Image To Markdown

OCR and Markdown Processing with LLaMA 3.2 Vision – A Streamlit App

OCR and Markdown Processing with LLaMA 3.2 Vision – A Streamlit Application

In this post, we build a Streamlit application that extracts text from an image using Tesseract OCR and processes it with LLaMA Vision 3.2 (via Ollama) to produce Markdown-formatted text.

Pre-Requisites

Before running the program, ensure you have the following Python modules installed:

streamlit: pip install streamlit
pytesseract: pip install pytesseract
Pillow: pip install Pillow
requests: pip install requests

Also note that base64, io, and subprocess are part of the Python standard library.

Code Explanation and Details

1. Importing Dependencies

import streamlit as st
import subprocess
from PIL import Image
import pytesseract
import base64

This section imports the required modules for our application. We use Streamlit for the web interface, Pillow for image processing, pytesseract for OCR, subprocess to call the external Ollama command, and base64 for generating a download link.

2. Setting Up the Application Title and Description

st.title("OCR and Markdown Processing with LLaMA 3.2 Vision")
st.write("Upload an image to extract text via Tesseract OCR and process it with LLaMA Vision 3.2 for Markdown conversion.")

Here we define the title and brief description of the app that will be displayed on the web page.

3. File Uploader for Image Input

uploaded_image = st.file_uploader("Upload Image", type=["jpg", "jpeg", "png"])

This widget allows users to upload an image file (JPG, JPEG, PNG) for processing.
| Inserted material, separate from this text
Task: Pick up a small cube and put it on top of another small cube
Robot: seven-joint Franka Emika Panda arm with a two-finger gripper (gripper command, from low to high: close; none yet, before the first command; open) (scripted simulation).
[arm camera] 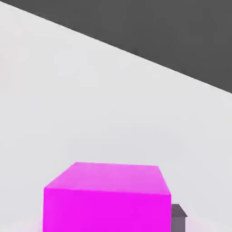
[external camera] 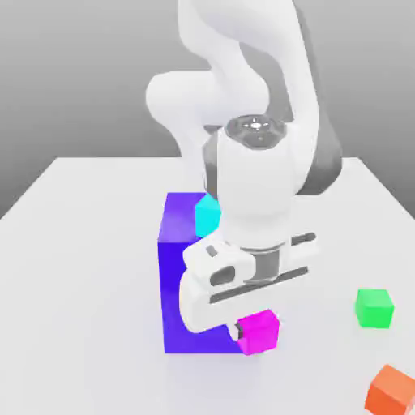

4. Displaying the Uploaded Image and Extracting Text

if uploaded_image is not None:
    image = Image.open(uploaded_image)
    st.image(image, caption="Uploaded Image", use_container_width=True)

    st.subheader("Extracted Text:")
    extracted_text = pytesseract.image_to_string(image, lang="eng")
    st.write(extracted_text)

After uploading, the image is displayed on the page. Then Tesseract OCR is used to extract text, which is shown as plain text below the image.

5. Processing the Extracted Text with LLaMA Vision 3.2 (via Ollama)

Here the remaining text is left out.